A Learning-Based Inexact ADMM for Solving Quadratic Programs
Xi Gao, Jinxin Xiong, Linxin Yang, Akang Wang, Weiwei Xu, Jiang Xue
TL;DR
This work targets convex quadratic programs (QPs) and the challenge of solving them efficiently at scale. It integrates a neural accelerator, I‑ADMM‑LSTM, into an inexact ADMM framework by replacing exact subproblem solves with a learned LSTM predictor, while preserving convergence through residual‑based criteria. The authors establish convergence guarantees within the inexact ADMM formalism and introduce a two‑stage feasibility restoration (FR) step to eliminate mild feasibility violations. Extensive experiments show substantial speedups—up to 7×, 28×, and 22× over Gurobi, SCS, and OSQP, respectively—while maintaining high solution quality, with the FR variant further tightening feasibility and objective gaps.
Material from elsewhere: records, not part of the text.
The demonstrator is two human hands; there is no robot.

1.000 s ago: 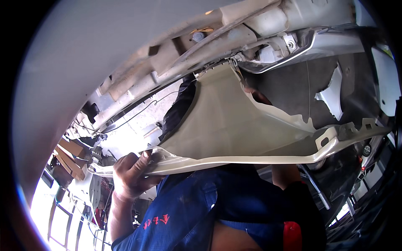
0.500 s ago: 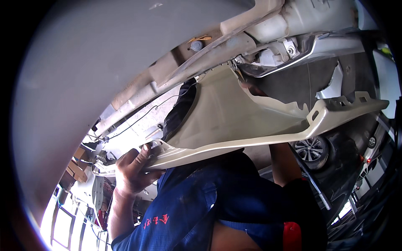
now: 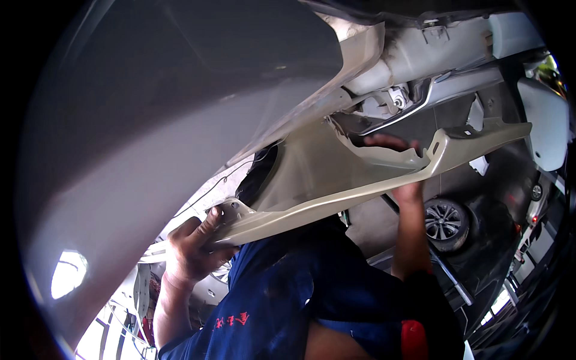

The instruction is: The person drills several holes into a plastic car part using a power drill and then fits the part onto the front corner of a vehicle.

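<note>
A beige car fender [image 3: 324, 165] lies across in front of me, with its curved inner side showing. At its left end my left hand [image 3: 195, 246] is closed on the edge, thumb on top beside a small holed tab. My right hand [image 3: 391, 143] reaches up behind the fender's right part; the panel hides its palm. Its blurred fingers show past the far edge, and its wrist comes out below the near lip. The fender's far end sits close against the car body below the headlight area.
A grey open hood [image 3: 180, 90] hangs over the upper left. White bodywork [image 3: 414, 60] and a lamp housing [image 3: 393, 99] are at the far side. A thin wire [image 3: 225, 178] runs near the fender's left. To the right stands a dark car with a spoked wheel [image 3: 446, 222].
My right hand has shifted right along the fender, its fingers now showing over the far edge. The fender's right end has moved slightly left and up. The hood covers more of the view.
</note>
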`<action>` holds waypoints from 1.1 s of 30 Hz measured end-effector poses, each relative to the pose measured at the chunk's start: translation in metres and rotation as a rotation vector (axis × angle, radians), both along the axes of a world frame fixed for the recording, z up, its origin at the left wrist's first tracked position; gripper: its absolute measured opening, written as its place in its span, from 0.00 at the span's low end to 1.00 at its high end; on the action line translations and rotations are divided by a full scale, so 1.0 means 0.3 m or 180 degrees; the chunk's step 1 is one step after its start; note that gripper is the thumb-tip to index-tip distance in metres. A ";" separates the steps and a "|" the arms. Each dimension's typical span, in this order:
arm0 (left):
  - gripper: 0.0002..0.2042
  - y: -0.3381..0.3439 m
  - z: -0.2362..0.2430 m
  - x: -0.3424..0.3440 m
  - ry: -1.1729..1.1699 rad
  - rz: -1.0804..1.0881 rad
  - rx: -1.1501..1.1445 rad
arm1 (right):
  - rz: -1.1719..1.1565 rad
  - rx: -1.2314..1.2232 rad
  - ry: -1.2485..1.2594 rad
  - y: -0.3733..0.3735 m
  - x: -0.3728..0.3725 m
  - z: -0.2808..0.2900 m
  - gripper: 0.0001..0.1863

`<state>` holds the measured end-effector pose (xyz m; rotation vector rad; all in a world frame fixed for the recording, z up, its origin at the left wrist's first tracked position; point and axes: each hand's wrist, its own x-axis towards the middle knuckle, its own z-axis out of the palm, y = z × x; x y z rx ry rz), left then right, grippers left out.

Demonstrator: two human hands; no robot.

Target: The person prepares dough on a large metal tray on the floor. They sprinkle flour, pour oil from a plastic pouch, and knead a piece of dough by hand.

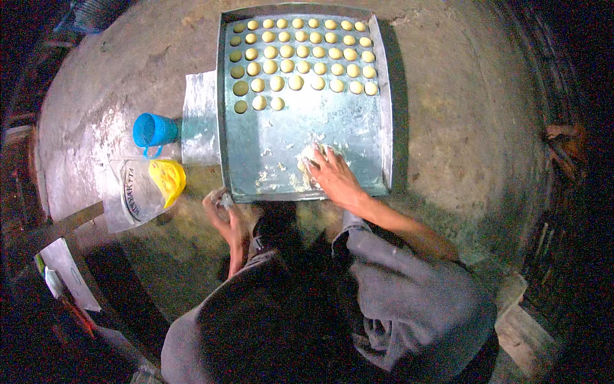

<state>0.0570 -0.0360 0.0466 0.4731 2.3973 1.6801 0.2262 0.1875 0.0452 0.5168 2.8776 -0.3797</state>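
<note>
A metal tray [252, 141] holds several rows of small round pale dough pieces [295, 82] in its far part, with white smears and scraps nearer me. My right hand [336, 176] lies in the tray's near middle, fingers spread over a pale lump of dough [307, 157], partly hidden by them. My left hand [224, 221] is at the tray's near left corner, thumb and fingers curled around a small greyish thing I cannot make out, beside or against the rim.
Left of the tray are a flat pale sheet [198, 115], a blue mug [153, 131], and a clear bag [131, 198] with yellow contents [167, 180] on the concrete floor [454, 115]. My grey-clothed legs [409, 294] fill the lower middle. Boards [67, 227] lie at lower left.
</note>
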 end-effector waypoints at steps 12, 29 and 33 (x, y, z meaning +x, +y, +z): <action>0.18 0.161 -0.049 -0.159 0.1110 -0.0564 -0.0397 | 0.0143 -0.0185 0.0876 0.171 0.077 -0.049 0.15; 0.21 0.216 -0.051 -0.218 0.1209 -0.1186 -0.0531 | 0.0092 -0.0197 0.0936 0.011 -0.040 -0.143 0.18; 0.21 0.191 -0.033 -0.211 0.1171 -0.1013 -0.0648 | -0.0265 -0.0928 0.1609 0.075 -0.047 -0.098 0.15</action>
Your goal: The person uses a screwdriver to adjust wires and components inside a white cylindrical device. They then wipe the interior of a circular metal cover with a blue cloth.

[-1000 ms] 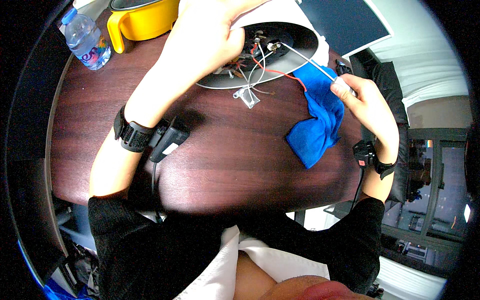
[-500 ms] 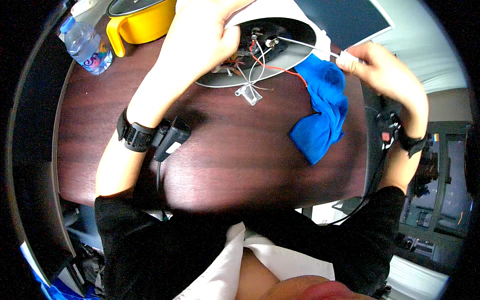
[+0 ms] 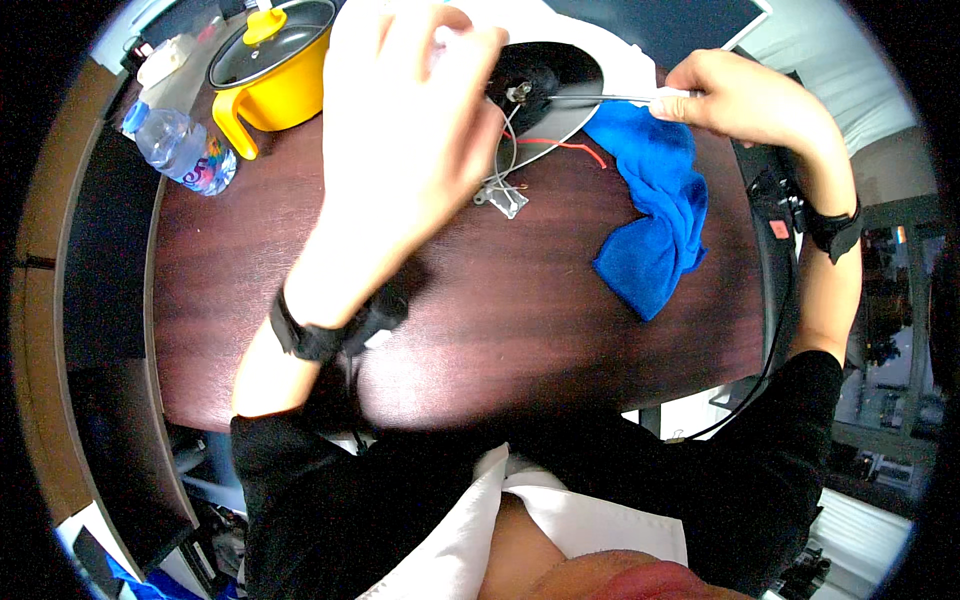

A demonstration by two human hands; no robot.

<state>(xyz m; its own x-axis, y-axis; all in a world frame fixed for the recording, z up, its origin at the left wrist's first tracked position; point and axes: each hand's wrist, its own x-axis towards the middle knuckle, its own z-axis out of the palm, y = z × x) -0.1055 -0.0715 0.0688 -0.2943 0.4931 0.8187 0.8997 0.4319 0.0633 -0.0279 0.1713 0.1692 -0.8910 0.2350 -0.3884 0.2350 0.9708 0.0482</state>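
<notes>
At the far middle of the table lies an opened round white appliance [image 3: 628, 66] with a black inside and loose wires. My right hand [image 3: 735, 100] is closed round the handle of a screwdriver [image 3: 605, 98]; its thin shaft points left, its tip at a small metal part [image 3: 519, 92] inside the appliance. Over the appliance's left side is my left hand [image 3: 415, 120], smeared by motion and hiding what lies beneath. Its fingers are too blurred to read. A small clear plastic piece [image 3: 507, 201] hangs among the white wires, and a red wire [image 3: 570, 145] runs right.
A blue cloth [image 3: 655, 225] lies on the brown table [image 3: 540, 330], right of the appliance. At the far left stand a yellow pot [image 3: 285, 95] with a glass lid and a water bottle [image 3: 185, 150]. A black device with a cable [image 3: 385, 310] is beside my left wrist.
My left hand has moved from the appliance's left rim to over its inside, covering more of it. My right hand still holds the screwdriver, now more level. The whole view has shifted slightly.
</notes>
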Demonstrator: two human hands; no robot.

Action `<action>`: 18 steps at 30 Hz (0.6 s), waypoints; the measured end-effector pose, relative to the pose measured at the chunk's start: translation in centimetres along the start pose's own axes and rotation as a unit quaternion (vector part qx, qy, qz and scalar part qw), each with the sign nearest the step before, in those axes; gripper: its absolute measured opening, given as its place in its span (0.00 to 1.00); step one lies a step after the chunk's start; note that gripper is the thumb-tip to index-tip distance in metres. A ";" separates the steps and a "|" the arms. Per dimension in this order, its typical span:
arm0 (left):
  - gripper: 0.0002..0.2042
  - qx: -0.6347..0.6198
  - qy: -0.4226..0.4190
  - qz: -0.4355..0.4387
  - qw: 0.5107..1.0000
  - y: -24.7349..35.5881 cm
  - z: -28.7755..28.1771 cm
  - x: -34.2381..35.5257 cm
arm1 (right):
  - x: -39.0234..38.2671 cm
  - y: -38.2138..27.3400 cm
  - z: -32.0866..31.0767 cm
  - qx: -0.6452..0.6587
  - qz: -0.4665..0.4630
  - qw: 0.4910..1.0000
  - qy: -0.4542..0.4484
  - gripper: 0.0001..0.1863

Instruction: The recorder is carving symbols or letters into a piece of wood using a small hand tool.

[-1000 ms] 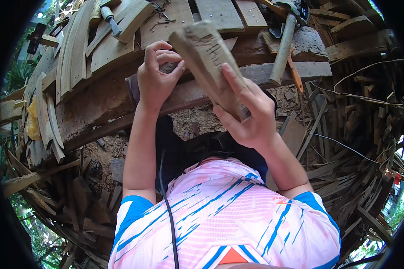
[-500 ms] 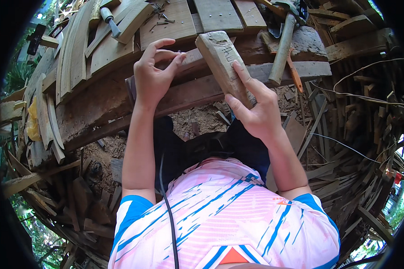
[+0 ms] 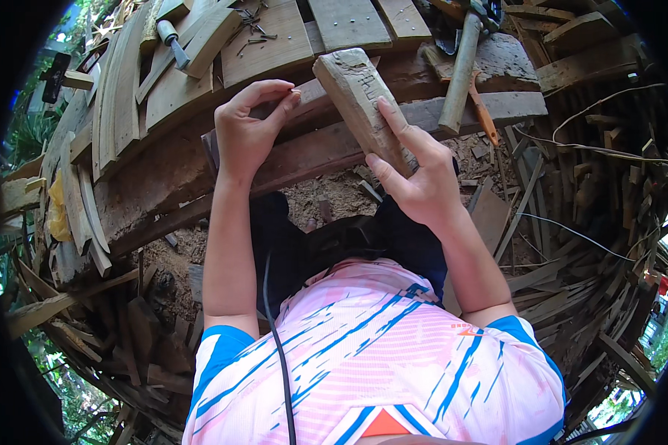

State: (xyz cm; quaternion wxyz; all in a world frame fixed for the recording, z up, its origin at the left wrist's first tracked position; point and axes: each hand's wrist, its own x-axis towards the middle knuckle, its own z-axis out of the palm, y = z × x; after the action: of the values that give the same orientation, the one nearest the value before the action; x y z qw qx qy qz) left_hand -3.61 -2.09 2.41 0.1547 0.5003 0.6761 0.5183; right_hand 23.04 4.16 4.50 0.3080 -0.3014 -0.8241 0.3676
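My right hand (image 3: 416, 170) is closed round the lower end of a thick wooden block (image 3: 364, 100), rough and worn, with dark handwriting on its upper face. The block is held tilted, its far end over the beam. To its left, my left hand (image 3: 251, 122) is raised with thumb and forefinger pinched together. A tiny pale thing shows at those fingertips, too small to name. Just beyond that hand, several loose nails (image 3: 258, 38) lie on the wooden boards (image 3: 271, 48).
A chisel (image 3: 172, 44) rests on planks at the far left. At the right, a hammer (image 3: 464, 70) leans over the beam (image 3: 497, 111), beside an orange-handled tool (image 3: 482, 111). A yellow plastic bag (image 3: 58, 208) hangs left. Wood scraps (image 3: 564, 282) are piled at the right.
My left thumb and forefinger have drawn closer together, and that hand sits slightly lower and further left. The block in my right hand has shifted slightly left in view.
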 end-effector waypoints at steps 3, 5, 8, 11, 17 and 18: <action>0.09 -0.001 -0.002 0.008 1.000 -0.1 0.0 0.0 | -0.1 0.2 0.2 -0.003 -0.005 1.000 0.004 0.39; 0.09 0.001 0.002 0.007 1.000 0.0 0.1 0.0 | -0.1 0.3 0.3 -0.002 -0.012 1.000 0.009 0.39; 0.09 0.008 0.005 0.008 1.000 0.2 0.1 0.0 | -0.1 0.3 0.3 -0.004 -0.017 1.000 0.013 0.39; 0.09 0.010 0.007 0.011 1.000 0.1 0.1 0.0 | -0.1 0.1 0.2 -0.005 -0.008 1.000 0.006 0.40; 0.11 0.006 0.009 0.019 1.000 -0.4 0.1 0.0 | -0.1 0.1 0.3 -0.012 -0.008 1.000 0.003 0.40; 0.14 0.017 0.005 0.028 0.999 -0.4 0.1 -0.1 | -0.1 0.1 0.2 -0.010 -0.007 1.000 0.003 0.40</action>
State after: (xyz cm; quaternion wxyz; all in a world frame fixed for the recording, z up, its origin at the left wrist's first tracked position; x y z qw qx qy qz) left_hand -3.75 -2.07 1.97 0.1283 0.5195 0.6711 0.5132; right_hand 22.97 3.98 4.29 0.3099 -0.2994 -0.8292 0.3560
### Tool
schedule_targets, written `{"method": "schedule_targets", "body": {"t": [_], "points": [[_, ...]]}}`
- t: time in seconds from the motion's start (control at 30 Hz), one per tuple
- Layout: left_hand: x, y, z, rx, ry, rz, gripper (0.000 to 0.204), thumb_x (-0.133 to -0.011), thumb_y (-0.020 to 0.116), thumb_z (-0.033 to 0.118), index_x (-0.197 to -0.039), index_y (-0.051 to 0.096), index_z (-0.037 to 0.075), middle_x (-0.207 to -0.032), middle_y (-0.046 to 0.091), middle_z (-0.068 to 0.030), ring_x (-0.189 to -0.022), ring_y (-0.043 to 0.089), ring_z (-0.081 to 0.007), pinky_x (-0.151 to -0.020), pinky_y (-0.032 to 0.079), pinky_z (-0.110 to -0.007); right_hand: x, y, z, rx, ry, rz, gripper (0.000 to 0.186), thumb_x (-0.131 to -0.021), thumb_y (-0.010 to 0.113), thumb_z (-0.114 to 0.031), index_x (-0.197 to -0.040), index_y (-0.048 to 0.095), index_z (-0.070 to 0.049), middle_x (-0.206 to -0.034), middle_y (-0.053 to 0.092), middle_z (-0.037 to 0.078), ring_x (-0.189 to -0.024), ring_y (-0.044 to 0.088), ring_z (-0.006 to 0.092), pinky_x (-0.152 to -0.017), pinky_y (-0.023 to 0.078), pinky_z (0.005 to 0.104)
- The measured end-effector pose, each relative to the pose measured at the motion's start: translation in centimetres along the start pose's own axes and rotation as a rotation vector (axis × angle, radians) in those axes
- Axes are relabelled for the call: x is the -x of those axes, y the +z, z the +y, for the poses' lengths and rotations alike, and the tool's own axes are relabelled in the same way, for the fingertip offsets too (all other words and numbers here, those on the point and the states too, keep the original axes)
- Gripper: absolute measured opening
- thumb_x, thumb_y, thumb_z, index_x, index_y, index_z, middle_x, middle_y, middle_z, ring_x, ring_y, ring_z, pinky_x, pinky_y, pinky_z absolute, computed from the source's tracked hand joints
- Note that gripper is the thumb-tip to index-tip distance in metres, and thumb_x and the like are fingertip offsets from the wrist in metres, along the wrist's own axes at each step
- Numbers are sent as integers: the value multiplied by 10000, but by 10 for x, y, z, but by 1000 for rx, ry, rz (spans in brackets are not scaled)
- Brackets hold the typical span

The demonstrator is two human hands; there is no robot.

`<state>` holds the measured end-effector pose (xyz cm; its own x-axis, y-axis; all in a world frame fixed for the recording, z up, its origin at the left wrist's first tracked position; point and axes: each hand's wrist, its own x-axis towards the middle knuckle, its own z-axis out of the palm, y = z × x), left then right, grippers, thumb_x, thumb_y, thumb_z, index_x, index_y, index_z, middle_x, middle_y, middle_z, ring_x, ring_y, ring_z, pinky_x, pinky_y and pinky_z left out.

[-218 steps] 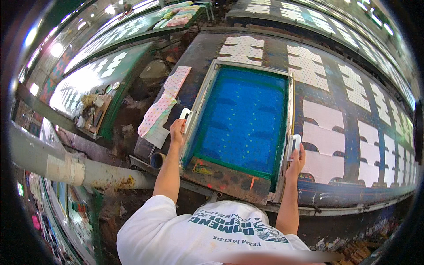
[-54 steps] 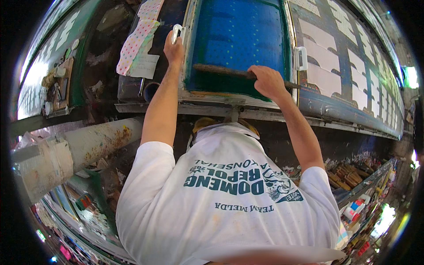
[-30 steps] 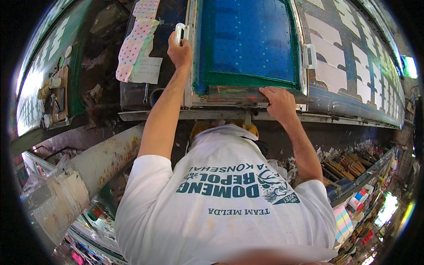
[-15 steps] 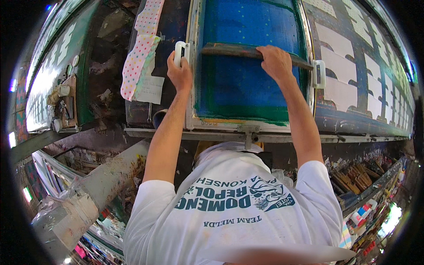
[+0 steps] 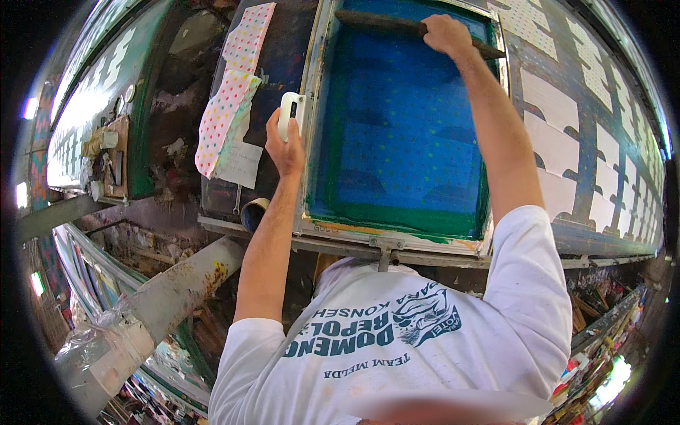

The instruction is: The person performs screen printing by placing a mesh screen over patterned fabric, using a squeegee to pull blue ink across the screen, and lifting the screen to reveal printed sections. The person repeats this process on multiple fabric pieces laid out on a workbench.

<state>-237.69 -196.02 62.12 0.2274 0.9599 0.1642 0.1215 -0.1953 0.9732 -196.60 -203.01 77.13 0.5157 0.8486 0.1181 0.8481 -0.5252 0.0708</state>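
A screen printing frame (image 5: 309, 177) with blue mesh and a green border lies on the long table in front of me. My left hand (image 5: 286, 145) is closed around the white handle (image 5: 288, 117) on the frame's left side. My right hand (image 5: 448, 35) grips a long dark squeegee (image 5: 379, 23), which lies across the mesh near its far end, slightly tilted down to the right. Through the mesh show faint dots and darker curved shapes.
Dotted fabric pieces (image 5: 228, 120) and a written paper slip (image 5: 239, 164) lie left of the frame. Pale cut pieces (image 5: 549, 134) are laid in rows on the table to the right. A thick pipe (image 5: 173, 283) stands at lower left, and a metal rail edges the table.
My right hand has pushed the squeegee away from me, from mid-screen to the far end. My left hand stays on the handle, and my body has leaned forward.
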Motion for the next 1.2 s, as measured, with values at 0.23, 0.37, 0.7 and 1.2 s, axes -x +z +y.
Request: {"method": "schedule_targets", "body": {"t": [0.23,0.37,0.7,1.2], "points": [[2,-2,-2,-41,22,13,457,-975,661,261,-1357,585,21,-1091,714,-155,-789,683,-198,-707,563,-340,-40,-25,24,41,-63,-156,241,-757,641,-198,-881,770,-38,-893,735,255,-902,729,409,-798,577,520],[0,-1,-10,-62,16,21,474,-968,665,289,-1350,589,19,-1113,724,-183,-901,719,-265,-816,573,-387,-58,-8,36,78,-64,-107,235,-766,649,-191,-901,766,-39,-927,738,247,-924,720,416,-800,568,540],[-2,-1,-13,-14,-1,19,468,-963,668,285,-1336,595,11,-1166,714,-213,-1014,715,-324,-902,552,-415,-16,-4,25,55,-177,-196,281,-832,598,-193,-1061,748,-132,-1032,741,214,-1016,702,427,-879,558,538],[-8,3,-21,53,23,17,443,-976,605,277,-1320,607,-2,-1168,715,-237,-1049,705,-375,-923,531,-440,309,-28,-104,-134,-7,-250,376,-829,615,-78,-1156,768,-180,-1064,758,150,-997,716,380,-861,577,508]]}}
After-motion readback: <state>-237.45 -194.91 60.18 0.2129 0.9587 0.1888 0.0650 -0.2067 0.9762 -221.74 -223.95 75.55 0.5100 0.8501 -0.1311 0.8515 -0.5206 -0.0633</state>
The approach demonstrates strong practical potential for high‑throughput and GPU‑friendly optimization tasks, though future work aims to extend beyond convex QPs to general NLPs and nonlinear programs.
Abstract
Convex quadratic programs (QPs) constitute a fundamental computational primitive across diverse domains including financial optimization, control systems, and machine learning. The alternating direction method of multipliers (ADMM) has emerged as a preferred first-order approach due to its iteration efficiency - exemplified by the state-of-the-art OSQP solver. Machine learning-enhanced optimization algorithms have recently demonstrated significant success in speeding up the solving process. This work introduces a neural-accelerated ADMM variant that replaces exact subproblem solutions with learned approximations through a parameter-efficient Long Short-Term Memory (LSTM) network. We derive convergence guarantees within the inexact ADMM formalism, establishing that our learning-augmented method maintains primal-dual convergence while satisfying residual thresholds. Extensive experimental results demonstrate that our approach achieves superior solution accuracy compared to existing learning-based methods while delivering significant computational speedups of up to $7\times$, $28\times$, and $22\times$ over Gurobi, SCS, and OSQP, respectively. Furthermore, the proposed method outperforms other learning-to-optimize methods in terms of solution quality. Detailed performance analysis confirms near-perfect compliance with the theoretical assumptions, consequently ensuring algorithm convergence.